## AIM OF THE EXERCISE
"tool" is the word to look for; copy each line of the listing where it occurs.

## DATA SHOWN
——————
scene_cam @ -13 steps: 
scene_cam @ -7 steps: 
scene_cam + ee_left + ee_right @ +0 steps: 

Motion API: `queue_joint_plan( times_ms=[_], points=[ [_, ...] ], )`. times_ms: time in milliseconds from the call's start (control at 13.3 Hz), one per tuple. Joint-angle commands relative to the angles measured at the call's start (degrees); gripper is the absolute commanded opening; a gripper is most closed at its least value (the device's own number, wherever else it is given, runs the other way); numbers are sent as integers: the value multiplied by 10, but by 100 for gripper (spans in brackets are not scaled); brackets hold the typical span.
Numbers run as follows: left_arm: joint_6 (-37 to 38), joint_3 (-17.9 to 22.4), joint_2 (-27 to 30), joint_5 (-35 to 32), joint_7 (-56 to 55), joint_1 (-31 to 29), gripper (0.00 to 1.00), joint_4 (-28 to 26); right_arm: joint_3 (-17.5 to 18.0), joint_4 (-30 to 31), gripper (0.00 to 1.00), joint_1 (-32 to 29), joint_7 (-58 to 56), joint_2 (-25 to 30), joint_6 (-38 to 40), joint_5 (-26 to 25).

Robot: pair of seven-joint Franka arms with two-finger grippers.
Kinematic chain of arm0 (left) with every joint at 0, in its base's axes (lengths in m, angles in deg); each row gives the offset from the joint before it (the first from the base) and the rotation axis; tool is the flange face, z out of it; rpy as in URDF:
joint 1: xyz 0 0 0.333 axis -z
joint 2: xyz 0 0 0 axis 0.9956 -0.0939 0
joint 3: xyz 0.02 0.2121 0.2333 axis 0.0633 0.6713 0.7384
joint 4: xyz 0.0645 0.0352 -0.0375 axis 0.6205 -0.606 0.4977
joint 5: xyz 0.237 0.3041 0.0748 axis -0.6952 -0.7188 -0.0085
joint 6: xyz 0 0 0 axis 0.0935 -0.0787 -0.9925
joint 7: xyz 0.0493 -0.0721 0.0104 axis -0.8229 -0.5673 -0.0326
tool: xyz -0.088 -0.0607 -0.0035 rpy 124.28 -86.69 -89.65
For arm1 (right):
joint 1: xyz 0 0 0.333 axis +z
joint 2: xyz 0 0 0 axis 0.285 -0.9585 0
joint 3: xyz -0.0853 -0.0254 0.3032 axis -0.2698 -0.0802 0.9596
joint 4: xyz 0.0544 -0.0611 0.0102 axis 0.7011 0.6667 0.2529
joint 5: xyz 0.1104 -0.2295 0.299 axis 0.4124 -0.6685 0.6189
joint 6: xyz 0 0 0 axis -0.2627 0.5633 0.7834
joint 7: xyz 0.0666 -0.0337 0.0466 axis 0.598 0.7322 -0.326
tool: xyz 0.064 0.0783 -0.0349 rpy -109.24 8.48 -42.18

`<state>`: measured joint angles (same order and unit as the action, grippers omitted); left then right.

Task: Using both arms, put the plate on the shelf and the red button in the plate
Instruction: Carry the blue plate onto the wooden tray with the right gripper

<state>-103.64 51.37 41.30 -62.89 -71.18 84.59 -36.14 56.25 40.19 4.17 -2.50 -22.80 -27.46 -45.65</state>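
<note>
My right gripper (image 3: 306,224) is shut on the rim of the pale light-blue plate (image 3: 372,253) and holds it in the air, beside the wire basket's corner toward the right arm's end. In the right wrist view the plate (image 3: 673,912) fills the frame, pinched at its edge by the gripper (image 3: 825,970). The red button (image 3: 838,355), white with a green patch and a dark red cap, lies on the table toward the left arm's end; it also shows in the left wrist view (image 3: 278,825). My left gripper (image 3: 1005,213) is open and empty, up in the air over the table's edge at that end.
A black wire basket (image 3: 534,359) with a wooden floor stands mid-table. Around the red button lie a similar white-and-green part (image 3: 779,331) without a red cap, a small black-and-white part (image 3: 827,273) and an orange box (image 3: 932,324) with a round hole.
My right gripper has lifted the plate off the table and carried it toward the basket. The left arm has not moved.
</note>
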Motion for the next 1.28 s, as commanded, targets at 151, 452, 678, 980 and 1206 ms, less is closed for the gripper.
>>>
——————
## TASK SOLUTION
Kinematic chain of arm0 (left) with every joint at 0, in its base's axes (lengths in m, angles in deg); each row gives the offset from the joint before it (the first from the base) and the rotation axis; tool is the flange face, z out of it; rpy as in URDF:
tool: xyz -0.088 -0.0607 -0.0035 rpy 124.28 -86.69 -89.65
tool: xyz 0.064 0.0783 -0.0349 rpy -109.24 8.48 -42.18

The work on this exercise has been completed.